Baca juga: Detik-detik Ayah Sudi Hormat pada Anak, Bangga setelah sang Putra Dilantik Jadi Perwira oleh Jokowi
Lebih lanjut, Ahok mempunyai pandangan untuk meminimalisir terjadinya tindakan korupsi.
Suami dari Puput Nastiti Devi itu mengatakan bisa dengan cara memperbaiki gaji dari pejabat.
Namun dirinya menegaskan bukan lantas menaikkan gaji mereka.
"Tetapi yang penting, dia harus bisa membuktikan harta dari mana, pembuktian terbalik di pejabat, gaji pejabat diperbaiki," kata Ahok.
"Kita kan punya tunjungan operasional yang enggak boleh diambil, ya Anda boleh ambil resmi, asal Anda bisa menaikkan pendapatan berapa," jelasnya.
Meski begitu, ia mengaku tidak lantas melupakan tugas dan tanggung jawabnya, yakni menjamin kesejahteraan rakyat.
Tak luput, dirinya mengatakan bisa menaikkan gaji dari aparat, baik TNI maupun Polri.
"Tapi KPI-nya jelas, misal rakyat Anda harus mempunyai jaminan pendidikan, jaminan kesehatan, jaminan perumahan. Terus UMKM kamu bisa bantu dari kecil ke sedang, dari sedang jadi besar," ungkapnya.
"Aparat semua dinaikkan gajinya, prajurit TNI-Polri bagaimana? Kita bisa subsidi langsung ke orangnya," pungkasnya.
Simak videonya mulai menit ke- 8.13
Qodari Ungkap Kekurangan Ahok hingga Tak Bisa Jadi Menteri
Di sisi lain, sebelumnya Direktur Eksekutif Indobarometer M Qodari mengungkapkan alasan Basuki Tjahaja Purnama (BTP atau Ahok) sebaiknya tidak ditempatkan di jabatan publik.
Dilansir TribunWow.com, hal itu terungkap dalam tayangan di kanal YouTube Helmy Yahya Bicara, diunggah Minggu (27/9/2020).
Diketahui Ahok pernah menduduki sejumlah jabatan publik, seperti Bupati Belitung Timur, Wakil Gubernur DKI Jakarta, hingga yang terbaru sebagai Komisaris Utama PT Pertamina.

• Kembali Soroti Threshold Pilkada yang Berat, Refly Harun Beri Contoh: Ahok Saja Tidak Percaya Diri
Qodari menilai sebetulnya sifat Ahok tidak cocok untuk menjadi pejabat publik.
Ia memberi contoh pada Pemilihan Gubernur DKI Jakarta 2012.
"Waktu Pilkada Jakarta, setelah quick count di salah satu televisi dan hasil quick count menunjukkan bahwa dia kalah, oleh host saya ditanya, 'Bagaimana dengan nasib Ahok ke depan?," papar Qodari.
Ia menjelaskan Ahok adalah tipe pejabat yang kurang memiliki kemampuan komunikasi.
Qodari memberi contoh Ahok seharusnya menjabat posisi yang didelegasikan langsung untuknya, bukan melalui pemilihan seperti pilkada.
"Saya bilang, 'Kalau untuk pemilihan langsung seperti ini kayaknya enggak bisa karena Ahok ini istilahnya bagus kerjanya, buruk komunikasinya'," jelasnya.
"Mungkin harus dia yang ditunjuk, bukan dipilih.

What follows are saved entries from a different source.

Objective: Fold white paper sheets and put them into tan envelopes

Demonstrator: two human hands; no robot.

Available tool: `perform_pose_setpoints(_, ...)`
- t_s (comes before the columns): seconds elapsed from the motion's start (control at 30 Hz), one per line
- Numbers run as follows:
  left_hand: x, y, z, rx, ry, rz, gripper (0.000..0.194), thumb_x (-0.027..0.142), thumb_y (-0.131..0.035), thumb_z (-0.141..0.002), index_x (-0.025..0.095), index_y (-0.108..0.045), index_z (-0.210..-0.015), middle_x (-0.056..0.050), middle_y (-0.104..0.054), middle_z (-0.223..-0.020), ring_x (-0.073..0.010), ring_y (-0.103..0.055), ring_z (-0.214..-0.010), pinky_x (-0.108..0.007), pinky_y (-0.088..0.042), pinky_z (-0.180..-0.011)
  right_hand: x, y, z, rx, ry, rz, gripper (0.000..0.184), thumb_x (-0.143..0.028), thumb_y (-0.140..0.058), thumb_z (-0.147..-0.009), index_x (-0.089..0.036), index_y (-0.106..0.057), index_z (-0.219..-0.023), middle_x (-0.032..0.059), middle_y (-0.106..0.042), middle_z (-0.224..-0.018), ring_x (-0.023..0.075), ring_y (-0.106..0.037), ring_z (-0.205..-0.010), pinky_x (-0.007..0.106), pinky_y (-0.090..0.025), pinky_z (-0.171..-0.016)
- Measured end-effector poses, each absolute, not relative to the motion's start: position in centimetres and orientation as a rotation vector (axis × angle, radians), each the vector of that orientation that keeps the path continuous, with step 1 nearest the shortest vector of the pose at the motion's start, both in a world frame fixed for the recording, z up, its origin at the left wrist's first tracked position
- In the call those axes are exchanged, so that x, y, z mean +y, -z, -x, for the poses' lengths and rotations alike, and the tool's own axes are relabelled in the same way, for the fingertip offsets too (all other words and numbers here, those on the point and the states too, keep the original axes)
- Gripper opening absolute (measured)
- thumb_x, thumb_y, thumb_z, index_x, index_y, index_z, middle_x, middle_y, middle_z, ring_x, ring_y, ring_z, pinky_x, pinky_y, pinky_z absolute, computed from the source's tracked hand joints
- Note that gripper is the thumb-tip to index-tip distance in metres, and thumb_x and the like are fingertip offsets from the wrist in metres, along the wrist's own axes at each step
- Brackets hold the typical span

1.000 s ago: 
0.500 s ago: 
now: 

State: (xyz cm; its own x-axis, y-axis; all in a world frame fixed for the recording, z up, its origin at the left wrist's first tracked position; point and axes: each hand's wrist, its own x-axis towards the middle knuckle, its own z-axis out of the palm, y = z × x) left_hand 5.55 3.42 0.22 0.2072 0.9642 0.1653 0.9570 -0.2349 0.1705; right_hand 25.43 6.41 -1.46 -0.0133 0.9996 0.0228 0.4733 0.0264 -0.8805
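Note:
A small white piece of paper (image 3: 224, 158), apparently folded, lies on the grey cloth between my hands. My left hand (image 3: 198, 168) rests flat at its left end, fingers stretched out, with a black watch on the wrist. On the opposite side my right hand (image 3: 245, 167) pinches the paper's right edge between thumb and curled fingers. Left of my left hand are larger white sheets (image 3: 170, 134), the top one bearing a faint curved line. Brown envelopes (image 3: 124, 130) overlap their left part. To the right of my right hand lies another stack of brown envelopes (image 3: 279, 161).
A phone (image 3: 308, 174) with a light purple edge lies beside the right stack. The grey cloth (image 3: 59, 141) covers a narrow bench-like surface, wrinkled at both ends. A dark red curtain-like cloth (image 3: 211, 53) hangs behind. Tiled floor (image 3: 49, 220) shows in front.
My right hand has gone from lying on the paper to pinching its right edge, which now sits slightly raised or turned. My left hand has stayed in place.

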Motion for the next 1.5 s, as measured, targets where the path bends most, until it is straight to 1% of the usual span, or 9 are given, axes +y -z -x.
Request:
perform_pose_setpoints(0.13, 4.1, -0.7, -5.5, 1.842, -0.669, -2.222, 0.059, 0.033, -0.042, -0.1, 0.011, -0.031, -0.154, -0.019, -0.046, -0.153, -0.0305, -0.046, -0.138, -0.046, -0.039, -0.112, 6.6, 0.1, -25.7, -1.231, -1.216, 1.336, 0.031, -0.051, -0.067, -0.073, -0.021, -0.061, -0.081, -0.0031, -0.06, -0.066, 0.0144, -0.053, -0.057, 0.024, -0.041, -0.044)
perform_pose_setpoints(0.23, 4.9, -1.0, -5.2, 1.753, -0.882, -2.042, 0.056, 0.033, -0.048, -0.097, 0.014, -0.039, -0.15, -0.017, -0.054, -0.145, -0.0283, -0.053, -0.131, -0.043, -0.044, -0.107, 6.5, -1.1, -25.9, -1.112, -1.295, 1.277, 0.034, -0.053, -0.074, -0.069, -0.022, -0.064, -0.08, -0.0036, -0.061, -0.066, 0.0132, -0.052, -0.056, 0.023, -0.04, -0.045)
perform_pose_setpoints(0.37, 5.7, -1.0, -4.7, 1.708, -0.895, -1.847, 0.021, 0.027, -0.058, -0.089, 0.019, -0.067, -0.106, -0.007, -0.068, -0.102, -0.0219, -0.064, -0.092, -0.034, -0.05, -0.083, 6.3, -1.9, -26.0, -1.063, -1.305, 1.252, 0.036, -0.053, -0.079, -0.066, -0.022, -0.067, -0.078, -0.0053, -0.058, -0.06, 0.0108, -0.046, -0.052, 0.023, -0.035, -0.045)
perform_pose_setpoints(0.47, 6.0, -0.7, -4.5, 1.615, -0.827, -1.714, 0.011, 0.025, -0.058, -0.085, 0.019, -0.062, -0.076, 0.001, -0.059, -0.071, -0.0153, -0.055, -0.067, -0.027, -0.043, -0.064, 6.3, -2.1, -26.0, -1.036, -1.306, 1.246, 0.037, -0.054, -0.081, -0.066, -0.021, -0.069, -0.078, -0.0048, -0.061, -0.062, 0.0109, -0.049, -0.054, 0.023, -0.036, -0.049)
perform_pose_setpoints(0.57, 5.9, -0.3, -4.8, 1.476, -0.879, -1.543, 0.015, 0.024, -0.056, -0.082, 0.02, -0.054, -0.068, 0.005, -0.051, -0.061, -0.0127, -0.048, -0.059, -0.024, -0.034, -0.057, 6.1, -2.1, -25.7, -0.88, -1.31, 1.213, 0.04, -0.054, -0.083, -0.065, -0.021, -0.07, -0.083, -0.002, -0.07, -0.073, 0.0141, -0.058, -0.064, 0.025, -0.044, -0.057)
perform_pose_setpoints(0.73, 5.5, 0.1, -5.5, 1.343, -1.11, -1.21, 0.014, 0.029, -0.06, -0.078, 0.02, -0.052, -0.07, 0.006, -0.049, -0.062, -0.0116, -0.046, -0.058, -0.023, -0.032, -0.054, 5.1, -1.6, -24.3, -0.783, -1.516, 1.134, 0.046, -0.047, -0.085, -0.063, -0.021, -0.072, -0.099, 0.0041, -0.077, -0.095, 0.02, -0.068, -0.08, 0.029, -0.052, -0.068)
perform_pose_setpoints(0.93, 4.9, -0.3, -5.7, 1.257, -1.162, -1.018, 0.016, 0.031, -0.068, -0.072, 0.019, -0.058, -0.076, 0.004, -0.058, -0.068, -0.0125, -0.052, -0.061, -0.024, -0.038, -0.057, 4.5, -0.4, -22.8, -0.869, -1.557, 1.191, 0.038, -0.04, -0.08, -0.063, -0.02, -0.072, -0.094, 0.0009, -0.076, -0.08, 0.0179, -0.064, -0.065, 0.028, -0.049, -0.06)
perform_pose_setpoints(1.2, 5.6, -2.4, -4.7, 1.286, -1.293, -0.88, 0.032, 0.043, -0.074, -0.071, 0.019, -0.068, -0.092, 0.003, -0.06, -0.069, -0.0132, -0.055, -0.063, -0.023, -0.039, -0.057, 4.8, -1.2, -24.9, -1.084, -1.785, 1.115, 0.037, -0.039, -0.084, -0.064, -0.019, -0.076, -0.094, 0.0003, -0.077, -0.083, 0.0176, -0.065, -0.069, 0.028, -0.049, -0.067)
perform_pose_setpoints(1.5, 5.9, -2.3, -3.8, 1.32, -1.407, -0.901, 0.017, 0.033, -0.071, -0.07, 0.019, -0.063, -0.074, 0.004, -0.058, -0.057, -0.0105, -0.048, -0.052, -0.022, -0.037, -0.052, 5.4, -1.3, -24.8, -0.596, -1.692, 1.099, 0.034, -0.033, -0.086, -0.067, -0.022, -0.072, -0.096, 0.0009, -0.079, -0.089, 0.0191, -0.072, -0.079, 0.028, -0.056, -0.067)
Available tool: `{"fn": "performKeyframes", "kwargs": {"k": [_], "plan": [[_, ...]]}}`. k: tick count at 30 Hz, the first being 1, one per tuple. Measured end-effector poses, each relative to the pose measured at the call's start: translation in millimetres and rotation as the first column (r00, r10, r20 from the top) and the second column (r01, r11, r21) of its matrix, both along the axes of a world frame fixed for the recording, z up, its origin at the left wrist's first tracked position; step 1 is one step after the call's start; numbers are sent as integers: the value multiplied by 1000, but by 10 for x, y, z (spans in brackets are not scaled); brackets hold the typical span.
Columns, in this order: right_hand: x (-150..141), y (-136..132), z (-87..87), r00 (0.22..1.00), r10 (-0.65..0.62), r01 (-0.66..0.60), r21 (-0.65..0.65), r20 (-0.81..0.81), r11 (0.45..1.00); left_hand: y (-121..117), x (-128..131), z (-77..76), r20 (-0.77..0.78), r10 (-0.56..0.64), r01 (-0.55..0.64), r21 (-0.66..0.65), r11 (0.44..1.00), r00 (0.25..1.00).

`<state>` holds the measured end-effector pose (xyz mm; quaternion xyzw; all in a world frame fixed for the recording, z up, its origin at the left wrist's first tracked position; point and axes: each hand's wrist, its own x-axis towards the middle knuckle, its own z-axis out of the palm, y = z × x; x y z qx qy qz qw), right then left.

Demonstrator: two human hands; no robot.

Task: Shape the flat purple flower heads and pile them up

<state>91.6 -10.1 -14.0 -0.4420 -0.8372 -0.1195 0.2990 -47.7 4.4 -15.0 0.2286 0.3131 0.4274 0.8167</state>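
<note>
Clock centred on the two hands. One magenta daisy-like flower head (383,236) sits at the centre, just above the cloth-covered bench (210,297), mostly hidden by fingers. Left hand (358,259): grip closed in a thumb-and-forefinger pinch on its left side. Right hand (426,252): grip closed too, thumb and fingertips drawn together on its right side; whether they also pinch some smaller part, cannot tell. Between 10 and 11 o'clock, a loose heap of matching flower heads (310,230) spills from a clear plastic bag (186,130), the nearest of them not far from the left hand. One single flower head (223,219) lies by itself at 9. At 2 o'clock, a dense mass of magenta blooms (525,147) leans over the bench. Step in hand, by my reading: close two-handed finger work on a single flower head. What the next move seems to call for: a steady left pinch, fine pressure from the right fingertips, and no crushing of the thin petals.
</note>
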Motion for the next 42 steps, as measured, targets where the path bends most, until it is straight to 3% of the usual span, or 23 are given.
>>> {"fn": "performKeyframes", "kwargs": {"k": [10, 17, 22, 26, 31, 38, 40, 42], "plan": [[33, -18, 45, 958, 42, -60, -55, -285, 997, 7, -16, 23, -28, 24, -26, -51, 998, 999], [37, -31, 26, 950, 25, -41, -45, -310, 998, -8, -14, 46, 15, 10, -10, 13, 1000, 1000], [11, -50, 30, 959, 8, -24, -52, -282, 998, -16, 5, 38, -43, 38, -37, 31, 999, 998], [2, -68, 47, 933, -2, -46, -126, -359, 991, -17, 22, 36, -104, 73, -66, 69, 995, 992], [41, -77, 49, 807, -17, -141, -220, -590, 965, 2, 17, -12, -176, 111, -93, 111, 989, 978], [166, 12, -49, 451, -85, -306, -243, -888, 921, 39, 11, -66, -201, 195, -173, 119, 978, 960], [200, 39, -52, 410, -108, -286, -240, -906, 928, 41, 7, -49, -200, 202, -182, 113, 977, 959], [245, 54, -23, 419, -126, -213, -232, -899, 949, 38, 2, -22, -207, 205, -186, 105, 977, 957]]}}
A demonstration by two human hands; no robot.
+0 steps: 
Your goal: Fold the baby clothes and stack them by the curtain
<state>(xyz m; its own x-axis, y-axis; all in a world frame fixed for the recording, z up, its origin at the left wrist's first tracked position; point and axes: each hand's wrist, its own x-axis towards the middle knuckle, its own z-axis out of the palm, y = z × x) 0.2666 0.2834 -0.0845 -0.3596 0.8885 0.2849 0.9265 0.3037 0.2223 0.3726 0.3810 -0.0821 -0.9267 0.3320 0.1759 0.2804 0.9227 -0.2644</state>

Misalnya seperti menteri," lanjut pengamat politik tersebut.
Meskipun begitu, Qodari kembali berpikir-pikir jabatan menteri juga kurang cocok untuk Ahok.
• Minta Ahok Tidak One Man Show soal Pertamina, Deddy Sitorus: Salah Besar Teriak-teriak ke Publik
"Kayaknya jadi menteri pun juga enggak cocok karena menteri itu jabatan publik. Jabatan publik itu adalah jabatan yang kerja harus bagus, komunikasi juga harus bagus," terang Qodari.
Ia menilai, jika komunikasi publik seorang pejabat tidak disampaikan dengan baik, maka citranya akan rusak.
"Contohnya siapa? Ahok sendiri," ungkap Qodari.
Qodari menilai Ahok jauh lebih baik bekerja di bidang swasta yang tidak memerlukan interaksi dengan khayalak.
"Karena itu kesimpulan saya, Ahok cuma tepat di ranah swasta, di perusahaan swasta, enggak cocok punya jabatan publik atau yang berinteraksi dengan publik," simpulnya.